В ходе выполнения проекта было показано, что содержание Sirt3 в опухолевых клетках различной природы достаточно одинаково. Подавление экспрессии как онкогенов (MycN), так и супрессора опухолей транскрипционного фактора р53, не вызывало изменения базового содержания Sirt3. Содержание Sirt3 возрастало в условиях индукции гибели клеток различными препаратами, в частности цисплатином и этопозидом, широко применяющимися в терапии опухолей. Для выяснения роли Sirt3 в формировании устойчивости опухолевых клеток, экспрессию сиртуина подавляли с помощью метода малых интерферирующих РНК (siRNA), так и методом Crispr-Cas9. Для этого использовали клетки карциномы кишечника НСТ116, а также клетки аденокарциномы легкого А549. Подавление экспрессии Sirt3 методом siRNA, вызывало некоторое снижение гибели клеток.
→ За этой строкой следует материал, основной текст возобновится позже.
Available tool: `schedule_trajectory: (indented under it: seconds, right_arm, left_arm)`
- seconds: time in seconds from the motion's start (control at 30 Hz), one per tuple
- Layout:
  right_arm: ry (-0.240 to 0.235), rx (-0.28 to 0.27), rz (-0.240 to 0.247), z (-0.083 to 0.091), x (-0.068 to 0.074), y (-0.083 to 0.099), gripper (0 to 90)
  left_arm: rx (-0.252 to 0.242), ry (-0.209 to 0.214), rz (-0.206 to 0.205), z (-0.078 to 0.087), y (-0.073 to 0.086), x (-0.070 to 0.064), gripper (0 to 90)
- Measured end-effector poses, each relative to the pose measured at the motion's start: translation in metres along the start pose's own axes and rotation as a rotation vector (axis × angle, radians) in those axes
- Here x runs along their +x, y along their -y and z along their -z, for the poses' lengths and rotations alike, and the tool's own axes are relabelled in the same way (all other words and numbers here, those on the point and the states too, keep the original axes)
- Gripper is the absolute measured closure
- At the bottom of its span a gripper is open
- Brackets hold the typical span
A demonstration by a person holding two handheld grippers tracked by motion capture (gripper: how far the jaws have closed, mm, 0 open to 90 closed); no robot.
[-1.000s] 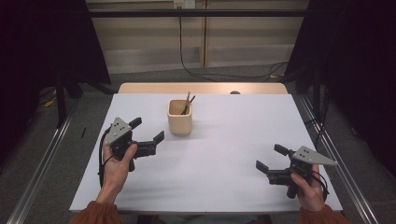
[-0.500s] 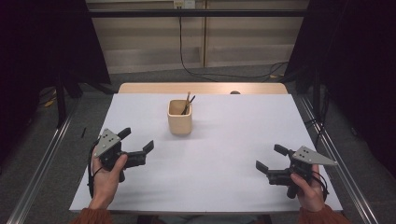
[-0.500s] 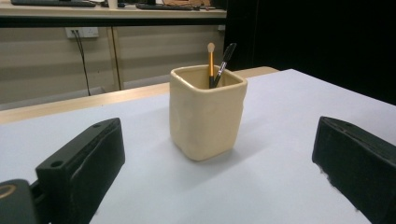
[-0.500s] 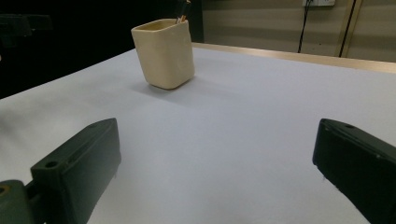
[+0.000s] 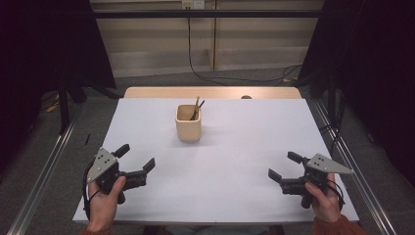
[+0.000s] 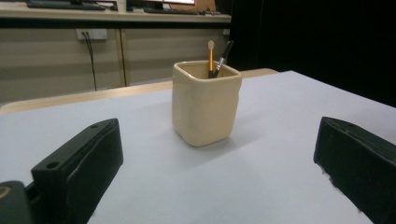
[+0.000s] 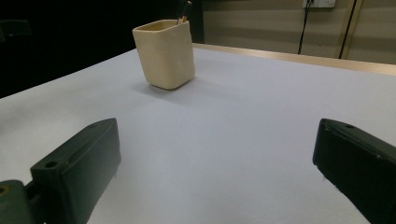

Поскольку при использовании siRNA подавление экспрессии Sirt3 было неполным, для нокаута Sirt3 был использован метод Crispr-Cas9. В результате были получены клоны с нокаутом Sirt3, которые продемонстрировали устойчивость к ряду противоопухолевых препаратов, таких как цисплатин, этопозид, доксорубицин. Дальнейшее исследование роли Sirt3 в устойчивости опухолевых клеток к терапии, несомненно, позволит использовать этот фермент в качестве мишени для элиминации опухолевых клеток.